■ Task description: Scan the listing for the word "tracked" and report every line that contains it.

[Start of section]

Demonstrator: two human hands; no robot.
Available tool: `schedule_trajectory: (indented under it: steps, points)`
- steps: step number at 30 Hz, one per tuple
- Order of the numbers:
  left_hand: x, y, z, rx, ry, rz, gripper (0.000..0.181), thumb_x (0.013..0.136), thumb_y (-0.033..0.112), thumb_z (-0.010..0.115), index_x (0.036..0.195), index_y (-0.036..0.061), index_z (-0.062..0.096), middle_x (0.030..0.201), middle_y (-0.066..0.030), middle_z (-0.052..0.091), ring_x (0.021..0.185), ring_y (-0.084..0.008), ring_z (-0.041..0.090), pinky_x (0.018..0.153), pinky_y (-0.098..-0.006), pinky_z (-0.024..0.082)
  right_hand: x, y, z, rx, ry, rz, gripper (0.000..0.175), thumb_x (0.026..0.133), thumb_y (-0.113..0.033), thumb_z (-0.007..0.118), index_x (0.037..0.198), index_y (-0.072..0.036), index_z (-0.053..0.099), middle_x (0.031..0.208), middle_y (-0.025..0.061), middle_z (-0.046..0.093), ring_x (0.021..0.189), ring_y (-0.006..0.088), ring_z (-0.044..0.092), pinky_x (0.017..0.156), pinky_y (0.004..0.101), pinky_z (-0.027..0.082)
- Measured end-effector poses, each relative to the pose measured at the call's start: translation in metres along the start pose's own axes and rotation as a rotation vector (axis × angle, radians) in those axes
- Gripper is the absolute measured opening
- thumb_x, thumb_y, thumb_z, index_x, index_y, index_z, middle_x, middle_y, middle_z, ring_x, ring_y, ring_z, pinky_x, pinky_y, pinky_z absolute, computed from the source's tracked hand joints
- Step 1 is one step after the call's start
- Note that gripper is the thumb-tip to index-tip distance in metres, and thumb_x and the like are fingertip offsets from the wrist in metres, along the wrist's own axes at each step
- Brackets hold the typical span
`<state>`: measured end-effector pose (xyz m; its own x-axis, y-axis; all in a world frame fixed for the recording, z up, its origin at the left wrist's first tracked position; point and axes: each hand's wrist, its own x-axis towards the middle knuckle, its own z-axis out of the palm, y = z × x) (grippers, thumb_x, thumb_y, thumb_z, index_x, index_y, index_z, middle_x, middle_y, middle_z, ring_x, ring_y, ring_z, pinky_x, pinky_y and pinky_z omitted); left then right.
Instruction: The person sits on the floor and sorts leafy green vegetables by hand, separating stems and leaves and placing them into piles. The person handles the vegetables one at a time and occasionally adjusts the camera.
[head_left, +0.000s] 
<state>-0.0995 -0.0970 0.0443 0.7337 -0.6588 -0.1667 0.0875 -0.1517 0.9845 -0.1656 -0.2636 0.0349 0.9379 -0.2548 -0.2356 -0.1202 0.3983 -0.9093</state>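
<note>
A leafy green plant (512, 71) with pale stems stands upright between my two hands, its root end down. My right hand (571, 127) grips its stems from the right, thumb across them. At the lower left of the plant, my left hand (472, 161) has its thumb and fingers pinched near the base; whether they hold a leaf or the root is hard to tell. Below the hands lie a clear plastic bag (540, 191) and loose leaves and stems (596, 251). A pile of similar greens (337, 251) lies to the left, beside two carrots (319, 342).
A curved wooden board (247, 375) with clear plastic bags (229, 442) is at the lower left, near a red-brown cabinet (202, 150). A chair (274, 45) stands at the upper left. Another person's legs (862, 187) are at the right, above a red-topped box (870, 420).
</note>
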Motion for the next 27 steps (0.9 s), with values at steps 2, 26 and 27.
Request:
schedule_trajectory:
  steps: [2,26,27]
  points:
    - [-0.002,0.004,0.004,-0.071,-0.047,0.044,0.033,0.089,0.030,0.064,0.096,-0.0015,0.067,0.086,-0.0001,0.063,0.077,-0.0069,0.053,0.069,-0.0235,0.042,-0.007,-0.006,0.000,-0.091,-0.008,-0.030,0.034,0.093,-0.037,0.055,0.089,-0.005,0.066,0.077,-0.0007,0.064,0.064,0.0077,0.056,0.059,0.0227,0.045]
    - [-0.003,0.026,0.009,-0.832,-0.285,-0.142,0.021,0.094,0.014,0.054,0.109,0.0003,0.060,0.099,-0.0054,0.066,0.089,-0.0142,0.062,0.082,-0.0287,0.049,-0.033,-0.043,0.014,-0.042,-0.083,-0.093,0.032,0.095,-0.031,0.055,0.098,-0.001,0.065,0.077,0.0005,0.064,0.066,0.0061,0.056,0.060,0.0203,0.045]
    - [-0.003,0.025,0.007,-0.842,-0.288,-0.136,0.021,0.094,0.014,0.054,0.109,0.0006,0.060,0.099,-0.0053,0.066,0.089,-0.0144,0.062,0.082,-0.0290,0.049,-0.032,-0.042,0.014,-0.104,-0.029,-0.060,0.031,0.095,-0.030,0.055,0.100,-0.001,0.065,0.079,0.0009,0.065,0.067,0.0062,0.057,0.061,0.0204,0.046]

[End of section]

■ Result for this task:
- thumb_x, thumb_y, thumb_z, index_x, index_y, index_z, middle_x, middle_y, middle_z, ring_x, ring_y, ring_z, pinky_x, pinky_y, pinky_z absolute, computed from the source's tracked hand joints
`<state>`: measured end-effector pose (xyz m; its own x-axis, y-axis; all in a world frame fixed for the recording, z up, its origin at the left wrist's first tracked position; point and axes: each hand's wrist, its own x-axis towards the middle knuckle, its own z-axis out of the palm, y = z × x) (grippers, thumb_x, thumb_y, thumb_z, index_x, index_y, index_z, middle_x, middle_y, middle_z, ring_x, ring_y, ring_z, pinky_x, pinky_y and pinky_z omitted); left then right.

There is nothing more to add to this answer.